(Data supplied Opens)

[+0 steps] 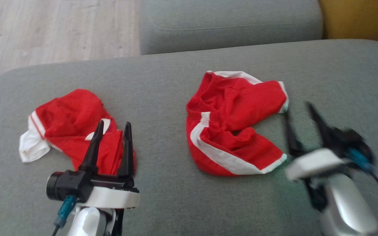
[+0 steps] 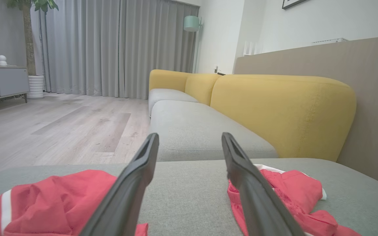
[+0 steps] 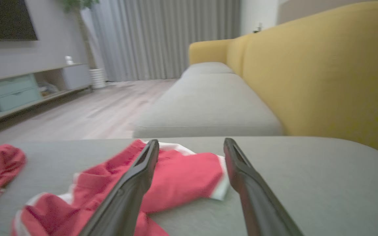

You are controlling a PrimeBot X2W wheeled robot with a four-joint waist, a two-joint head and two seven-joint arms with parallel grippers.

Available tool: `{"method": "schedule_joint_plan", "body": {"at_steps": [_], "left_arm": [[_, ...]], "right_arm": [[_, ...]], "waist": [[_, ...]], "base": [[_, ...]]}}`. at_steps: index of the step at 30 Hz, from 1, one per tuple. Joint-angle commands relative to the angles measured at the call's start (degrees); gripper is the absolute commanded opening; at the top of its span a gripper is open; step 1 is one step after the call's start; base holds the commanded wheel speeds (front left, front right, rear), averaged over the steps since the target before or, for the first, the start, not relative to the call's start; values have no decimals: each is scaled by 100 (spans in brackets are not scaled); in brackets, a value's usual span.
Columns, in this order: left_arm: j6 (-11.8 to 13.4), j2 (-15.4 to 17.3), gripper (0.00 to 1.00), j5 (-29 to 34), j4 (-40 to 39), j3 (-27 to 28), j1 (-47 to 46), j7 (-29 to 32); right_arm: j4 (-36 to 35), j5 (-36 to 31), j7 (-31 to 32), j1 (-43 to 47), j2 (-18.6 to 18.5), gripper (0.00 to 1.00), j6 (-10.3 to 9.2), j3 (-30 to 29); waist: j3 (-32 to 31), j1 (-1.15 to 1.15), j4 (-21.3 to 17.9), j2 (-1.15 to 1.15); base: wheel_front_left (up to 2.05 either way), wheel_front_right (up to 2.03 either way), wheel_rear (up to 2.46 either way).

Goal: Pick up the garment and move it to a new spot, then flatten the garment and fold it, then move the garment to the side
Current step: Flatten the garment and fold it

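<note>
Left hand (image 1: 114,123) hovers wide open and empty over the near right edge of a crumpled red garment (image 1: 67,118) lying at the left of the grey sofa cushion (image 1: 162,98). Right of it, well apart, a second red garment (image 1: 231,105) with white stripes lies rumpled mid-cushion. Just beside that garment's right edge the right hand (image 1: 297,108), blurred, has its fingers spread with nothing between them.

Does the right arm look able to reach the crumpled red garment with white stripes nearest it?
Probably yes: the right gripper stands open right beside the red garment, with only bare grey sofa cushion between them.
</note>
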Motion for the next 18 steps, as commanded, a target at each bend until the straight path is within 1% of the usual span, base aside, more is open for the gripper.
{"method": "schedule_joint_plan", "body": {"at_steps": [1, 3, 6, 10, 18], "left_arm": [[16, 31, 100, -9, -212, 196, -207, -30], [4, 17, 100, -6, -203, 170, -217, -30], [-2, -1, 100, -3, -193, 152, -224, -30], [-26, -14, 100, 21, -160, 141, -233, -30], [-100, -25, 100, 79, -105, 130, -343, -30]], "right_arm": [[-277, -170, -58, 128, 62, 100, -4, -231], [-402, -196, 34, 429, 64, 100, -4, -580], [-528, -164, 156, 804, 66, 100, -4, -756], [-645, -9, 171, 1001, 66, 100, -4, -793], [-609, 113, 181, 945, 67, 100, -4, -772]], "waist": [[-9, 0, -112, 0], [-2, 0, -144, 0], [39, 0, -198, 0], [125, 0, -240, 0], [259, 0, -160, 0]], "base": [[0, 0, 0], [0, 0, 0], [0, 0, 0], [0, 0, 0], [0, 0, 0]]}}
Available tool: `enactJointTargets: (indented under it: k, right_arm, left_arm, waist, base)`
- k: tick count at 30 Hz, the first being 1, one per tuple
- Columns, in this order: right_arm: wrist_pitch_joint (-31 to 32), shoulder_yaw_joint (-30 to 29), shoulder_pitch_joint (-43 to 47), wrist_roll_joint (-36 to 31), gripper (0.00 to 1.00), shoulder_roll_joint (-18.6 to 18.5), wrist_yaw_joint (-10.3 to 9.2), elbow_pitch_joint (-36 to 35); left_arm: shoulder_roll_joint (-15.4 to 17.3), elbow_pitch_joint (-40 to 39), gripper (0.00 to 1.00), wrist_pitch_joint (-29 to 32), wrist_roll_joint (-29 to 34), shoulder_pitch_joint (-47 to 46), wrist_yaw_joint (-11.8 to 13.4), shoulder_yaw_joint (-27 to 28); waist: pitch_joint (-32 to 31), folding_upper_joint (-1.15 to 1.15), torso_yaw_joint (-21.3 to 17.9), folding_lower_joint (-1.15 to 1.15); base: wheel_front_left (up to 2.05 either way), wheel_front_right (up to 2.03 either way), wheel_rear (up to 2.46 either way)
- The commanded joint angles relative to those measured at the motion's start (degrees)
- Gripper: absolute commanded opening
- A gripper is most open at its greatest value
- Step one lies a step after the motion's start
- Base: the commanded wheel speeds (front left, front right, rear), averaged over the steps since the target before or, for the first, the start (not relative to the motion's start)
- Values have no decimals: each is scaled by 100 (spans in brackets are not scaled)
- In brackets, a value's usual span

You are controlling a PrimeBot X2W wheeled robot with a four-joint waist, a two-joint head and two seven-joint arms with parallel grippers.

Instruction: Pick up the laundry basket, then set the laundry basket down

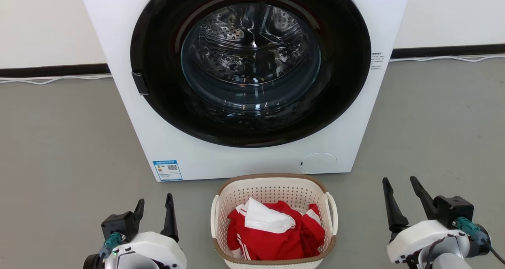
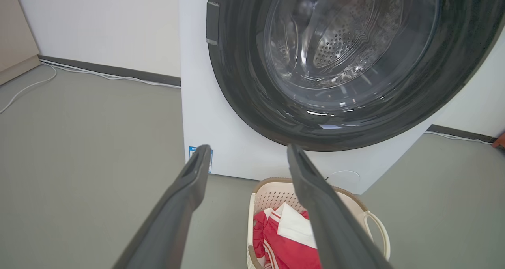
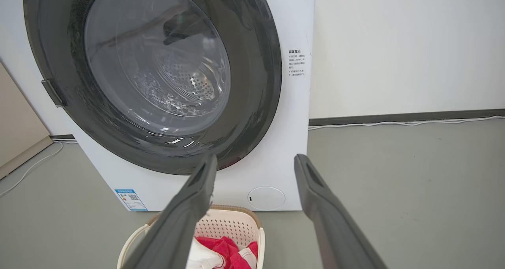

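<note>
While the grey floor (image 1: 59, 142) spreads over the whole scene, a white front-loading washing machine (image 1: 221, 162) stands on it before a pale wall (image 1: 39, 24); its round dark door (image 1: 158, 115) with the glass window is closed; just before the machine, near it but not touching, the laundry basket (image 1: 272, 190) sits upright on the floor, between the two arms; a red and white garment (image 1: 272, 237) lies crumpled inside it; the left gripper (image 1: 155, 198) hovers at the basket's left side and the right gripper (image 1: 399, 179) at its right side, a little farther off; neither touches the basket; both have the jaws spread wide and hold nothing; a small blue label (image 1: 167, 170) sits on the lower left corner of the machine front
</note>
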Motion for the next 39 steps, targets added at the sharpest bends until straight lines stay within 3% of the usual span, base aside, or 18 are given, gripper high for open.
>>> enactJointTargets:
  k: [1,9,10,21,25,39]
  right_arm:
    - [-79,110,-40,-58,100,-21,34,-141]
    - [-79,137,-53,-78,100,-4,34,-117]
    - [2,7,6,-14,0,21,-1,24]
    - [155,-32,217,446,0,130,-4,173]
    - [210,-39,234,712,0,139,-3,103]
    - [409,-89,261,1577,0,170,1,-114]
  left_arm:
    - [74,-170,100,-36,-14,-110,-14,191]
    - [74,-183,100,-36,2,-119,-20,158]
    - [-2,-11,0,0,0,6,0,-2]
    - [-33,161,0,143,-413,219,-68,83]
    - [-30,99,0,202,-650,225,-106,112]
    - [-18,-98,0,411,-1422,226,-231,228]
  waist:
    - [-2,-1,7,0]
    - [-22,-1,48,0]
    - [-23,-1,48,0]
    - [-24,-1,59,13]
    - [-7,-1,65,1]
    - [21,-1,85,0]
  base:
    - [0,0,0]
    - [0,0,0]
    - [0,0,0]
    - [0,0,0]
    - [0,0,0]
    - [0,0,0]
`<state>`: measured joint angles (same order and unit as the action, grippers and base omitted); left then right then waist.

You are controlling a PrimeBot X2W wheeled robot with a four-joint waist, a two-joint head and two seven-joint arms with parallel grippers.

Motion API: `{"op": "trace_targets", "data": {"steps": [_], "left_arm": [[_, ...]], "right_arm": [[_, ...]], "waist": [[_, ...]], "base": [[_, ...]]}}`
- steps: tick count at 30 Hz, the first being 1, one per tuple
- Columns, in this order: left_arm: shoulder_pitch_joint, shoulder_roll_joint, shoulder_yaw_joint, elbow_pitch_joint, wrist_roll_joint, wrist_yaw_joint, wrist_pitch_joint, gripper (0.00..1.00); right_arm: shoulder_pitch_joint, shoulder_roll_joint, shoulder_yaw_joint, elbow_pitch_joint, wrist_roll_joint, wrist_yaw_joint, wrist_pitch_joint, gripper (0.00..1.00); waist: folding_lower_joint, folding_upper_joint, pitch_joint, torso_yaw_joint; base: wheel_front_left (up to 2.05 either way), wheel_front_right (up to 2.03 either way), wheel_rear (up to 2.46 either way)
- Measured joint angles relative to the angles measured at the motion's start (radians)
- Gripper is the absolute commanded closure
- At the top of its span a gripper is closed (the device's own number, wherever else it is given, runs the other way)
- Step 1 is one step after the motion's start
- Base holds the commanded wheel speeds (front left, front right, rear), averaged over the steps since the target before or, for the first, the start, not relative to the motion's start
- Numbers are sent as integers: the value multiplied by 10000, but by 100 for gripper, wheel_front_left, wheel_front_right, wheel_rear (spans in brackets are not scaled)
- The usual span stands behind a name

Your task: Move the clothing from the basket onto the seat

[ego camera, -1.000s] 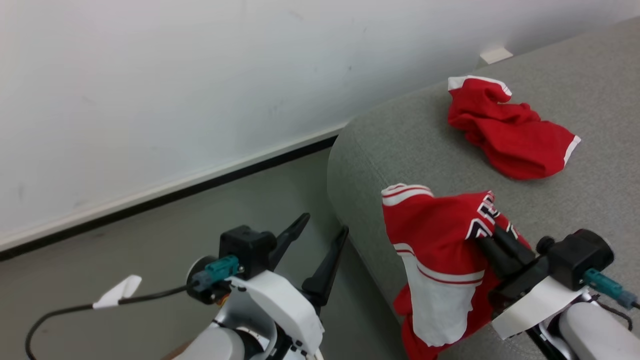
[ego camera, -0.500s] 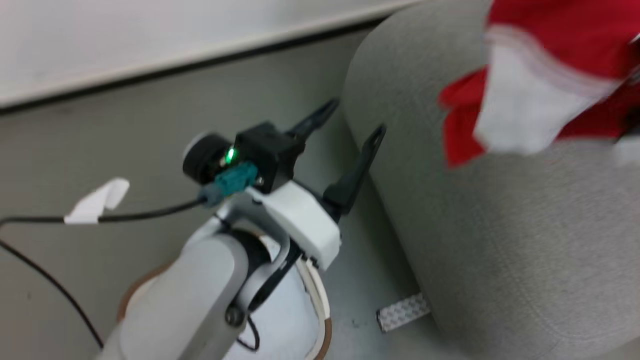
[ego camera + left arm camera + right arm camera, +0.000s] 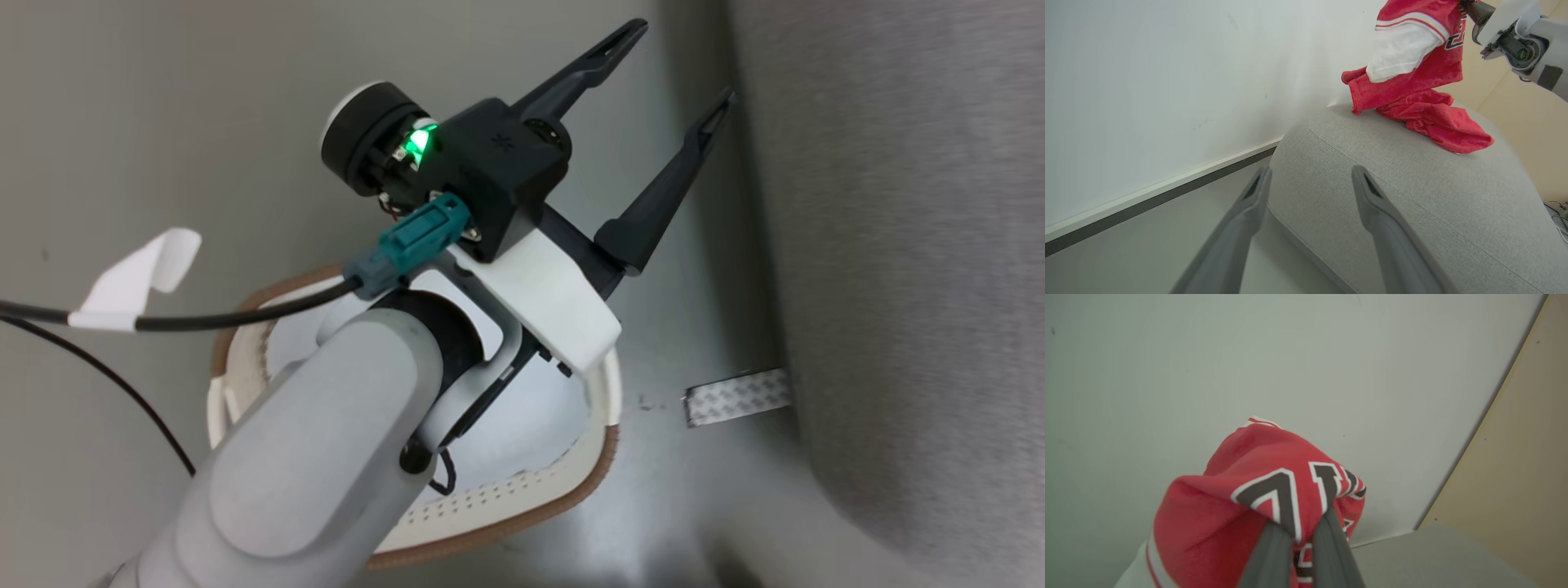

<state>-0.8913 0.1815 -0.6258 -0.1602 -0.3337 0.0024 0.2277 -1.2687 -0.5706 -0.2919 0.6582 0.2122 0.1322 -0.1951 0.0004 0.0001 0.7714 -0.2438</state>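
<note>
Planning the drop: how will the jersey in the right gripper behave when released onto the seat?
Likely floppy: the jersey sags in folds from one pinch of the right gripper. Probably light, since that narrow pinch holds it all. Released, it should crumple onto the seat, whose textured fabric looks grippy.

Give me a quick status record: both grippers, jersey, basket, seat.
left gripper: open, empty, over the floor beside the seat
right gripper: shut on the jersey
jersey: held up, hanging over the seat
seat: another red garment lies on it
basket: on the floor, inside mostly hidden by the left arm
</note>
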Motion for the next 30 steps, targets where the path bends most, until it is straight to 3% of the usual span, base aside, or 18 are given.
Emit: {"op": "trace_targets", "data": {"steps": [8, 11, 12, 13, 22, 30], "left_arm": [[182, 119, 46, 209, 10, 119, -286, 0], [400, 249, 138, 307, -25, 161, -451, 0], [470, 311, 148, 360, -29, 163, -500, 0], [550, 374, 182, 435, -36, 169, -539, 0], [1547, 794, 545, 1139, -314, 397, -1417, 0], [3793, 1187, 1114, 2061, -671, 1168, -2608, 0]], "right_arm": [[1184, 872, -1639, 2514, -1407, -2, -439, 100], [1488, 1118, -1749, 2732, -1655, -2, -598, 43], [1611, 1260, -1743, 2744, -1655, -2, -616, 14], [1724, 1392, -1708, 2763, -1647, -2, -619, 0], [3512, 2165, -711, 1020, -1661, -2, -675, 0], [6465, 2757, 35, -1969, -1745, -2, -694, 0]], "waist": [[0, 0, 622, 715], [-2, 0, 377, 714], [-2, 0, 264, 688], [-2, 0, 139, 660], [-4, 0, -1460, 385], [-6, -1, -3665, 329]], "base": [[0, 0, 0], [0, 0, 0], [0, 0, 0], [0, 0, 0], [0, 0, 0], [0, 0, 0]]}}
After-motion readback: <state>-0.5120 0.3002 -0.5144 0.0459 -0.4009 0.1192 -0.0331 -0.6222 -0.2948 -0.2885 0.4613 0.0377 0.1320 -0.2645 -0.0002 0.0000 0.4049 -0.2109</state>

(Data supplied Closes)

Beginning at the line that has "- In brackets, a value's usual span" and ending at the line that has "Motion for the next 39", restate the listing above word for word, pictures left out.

Result of this exercise:
- In brackets, a value's usual span

You are controlling a PrimeBot X2W wheeled robot with a four-joint waist, a two-joint head and two seven-joint arms with parallel grippers.

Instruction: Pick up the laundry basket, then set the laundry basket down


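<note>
While the grey floor (image 1: 59, 142) spreads over the whole scene, a white front-loading washing machine (image 1: 221, 162) stands on it before a pale wall (image 1: 39, 24); its round dark door (image 1: 158, 115) with the glass window is closed; just before the machine, near it but not touching, the laundry basket (image 1: 272, 190) sits upright on the floor, between the two arms; a red and white garment (image 1: 272, 237) lies crumpled inside it; the left gripper (image 1: 155, 198) hovers at the basket's left side and the right gripper (image 1: 399, 179) at its right side, a little farther off; neither touches the basket; both have the jaws spread wide and hold nothing; a small blue label (image 1: 167, 170) sits on the lower left corner of the machine front
</note>
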Motion for the next 39 steps, targets added at the sharpest bends until straight lines stay within 3% of the usual span, base aside, or 18 are given, gripper high for open.

Nothing more remains for this exercise.